RECORDS PROVIDED below:
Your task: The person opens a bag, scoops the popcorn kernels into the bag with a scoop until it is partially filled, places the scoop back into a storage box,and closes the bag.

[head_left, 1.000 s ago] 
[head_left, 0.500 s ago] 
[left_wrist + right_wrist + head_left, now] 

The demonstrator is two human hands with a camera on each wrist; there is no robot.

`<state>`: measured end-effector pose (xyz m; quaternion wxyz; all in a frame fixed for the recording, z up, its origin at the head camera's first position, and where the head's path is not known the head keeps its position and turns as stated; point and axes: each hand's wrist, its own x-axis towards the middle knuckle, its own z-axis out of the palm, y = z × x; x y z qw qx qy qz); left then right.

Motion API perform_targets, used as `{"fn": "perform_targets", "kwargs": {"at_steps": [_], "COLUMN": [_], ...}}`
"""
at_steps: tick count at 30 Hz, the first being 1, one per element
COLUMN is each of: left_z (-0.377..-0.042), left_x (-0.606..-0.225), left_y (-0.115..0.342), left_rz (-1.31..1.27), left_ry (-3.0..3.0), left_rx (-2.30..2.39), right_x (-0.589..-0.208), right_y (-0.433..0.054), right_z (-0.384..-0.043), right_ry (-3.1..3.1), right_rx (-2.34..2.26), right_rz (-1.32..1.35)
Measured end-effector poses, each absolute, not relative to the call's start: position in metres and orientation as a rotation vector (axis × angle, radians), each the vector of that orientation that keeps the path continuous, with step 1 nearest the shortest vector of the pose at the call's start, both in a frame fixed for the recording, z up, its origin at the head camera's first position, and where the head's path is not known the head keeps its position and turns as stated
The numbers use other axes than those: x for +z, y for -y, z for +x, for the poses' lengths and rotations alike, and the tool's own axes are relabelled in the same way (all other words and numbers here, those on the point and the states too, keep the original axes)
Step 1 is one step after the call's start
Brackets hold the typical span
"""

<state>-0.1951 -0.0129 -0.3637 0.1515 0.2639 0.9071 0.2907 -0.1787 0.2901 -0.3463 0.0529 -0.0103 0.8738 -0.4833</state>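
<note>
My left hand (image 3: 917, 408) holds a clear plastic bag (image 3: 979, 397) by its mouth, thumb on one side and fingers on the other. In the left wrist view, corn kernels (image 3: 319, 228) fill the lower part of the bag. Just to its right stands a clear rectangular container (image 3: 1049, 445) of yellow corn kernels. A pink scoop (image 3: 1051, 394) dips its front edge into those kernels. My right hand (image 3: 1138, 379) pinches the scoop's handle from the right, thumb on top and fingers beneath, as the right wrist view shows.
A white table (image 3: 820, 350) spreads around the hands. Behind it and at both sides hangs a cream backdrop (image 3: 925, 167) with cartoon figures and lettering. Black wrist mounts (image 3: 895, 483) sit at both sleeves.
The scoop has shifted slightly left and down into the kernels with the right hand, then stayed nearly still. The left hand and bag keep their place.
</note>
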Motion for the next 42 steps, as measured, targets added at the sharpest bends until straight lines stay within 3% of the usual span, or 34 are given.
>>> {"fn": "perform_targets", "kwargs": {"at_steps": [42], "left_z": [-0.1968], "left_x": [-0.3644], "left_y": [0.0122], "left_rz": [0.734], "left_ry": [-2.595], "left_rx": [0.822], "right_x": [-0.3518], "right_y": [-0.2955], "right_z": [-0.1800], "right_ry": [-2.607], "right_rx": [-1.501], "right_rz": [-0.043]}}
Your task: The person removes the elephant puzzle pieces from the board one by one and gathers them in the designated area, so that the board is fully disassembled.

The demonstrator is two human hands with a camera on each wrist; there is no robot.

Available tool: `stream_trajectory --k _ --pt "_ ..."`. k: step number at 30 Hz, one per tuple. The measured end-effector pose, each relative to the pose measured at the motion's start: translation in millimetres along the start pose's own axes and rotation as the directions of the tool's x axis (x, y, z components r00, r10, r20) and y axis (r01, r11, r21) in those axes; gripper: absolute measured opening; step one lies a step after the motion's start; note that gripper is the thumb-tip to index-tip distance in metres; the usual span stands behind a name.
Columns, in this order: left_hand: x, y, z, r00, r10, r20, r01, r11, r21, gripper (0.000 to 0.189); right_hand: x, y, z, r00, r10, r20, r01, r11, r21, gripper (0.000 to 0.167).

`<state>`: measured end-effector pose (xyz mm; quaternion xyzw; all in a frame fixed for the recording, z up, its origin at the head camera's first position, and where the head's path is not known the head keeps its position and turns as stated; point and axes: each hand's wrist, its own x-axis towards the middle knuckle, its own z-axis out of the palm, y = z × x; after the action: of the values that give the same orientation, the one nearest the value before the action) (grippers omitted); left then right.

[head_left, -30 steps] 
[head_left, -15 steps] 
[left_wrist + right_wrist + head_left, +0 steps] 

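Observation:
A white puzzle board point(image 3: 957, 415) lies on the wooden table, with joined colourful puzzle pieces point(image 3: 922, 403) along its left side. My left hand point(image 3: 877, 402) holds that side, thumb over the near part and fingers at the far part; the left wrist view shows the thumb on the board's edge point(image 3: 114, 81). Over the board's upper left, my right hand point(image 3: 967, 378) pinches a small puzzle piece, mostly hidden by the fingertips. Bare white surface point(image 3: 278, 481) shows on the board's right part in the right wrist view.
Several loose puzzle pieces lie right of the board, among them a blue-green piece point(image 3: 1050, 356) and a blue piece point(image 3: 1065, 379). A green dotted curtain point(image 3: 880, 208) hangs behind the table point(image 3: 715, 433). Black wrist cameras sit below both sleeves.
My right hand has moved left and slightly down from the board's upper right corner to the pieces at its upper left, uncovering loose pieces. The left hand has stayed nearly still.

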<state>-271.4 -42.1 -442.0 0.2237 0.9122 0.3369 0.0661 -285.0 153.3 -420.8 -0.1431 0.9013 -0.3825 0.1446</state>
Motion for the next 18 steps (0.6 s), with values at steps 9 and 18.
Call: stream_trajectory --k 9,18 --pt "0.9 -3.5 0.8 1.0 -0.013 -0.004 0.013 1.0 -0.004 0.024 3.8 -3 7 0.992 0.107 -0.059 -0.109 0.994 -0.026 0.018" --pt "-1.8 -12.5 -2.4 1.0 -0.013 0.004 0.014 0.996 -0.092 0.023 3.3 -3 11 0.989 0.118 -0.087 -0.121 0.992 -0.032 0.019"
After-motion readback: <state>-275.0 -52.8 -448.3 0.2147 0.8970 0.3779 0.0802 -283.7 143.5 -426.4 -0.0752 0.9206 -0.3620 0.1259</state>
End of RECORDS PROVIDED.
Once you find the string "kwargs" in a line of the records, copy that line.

- ANSWER TO THE PROBLEM
Motion API perform_targets, used as `{"fn": "perform_targets", "kwargs": {"at_steps": [_], "COLUMN": [_], ...}}`
>>> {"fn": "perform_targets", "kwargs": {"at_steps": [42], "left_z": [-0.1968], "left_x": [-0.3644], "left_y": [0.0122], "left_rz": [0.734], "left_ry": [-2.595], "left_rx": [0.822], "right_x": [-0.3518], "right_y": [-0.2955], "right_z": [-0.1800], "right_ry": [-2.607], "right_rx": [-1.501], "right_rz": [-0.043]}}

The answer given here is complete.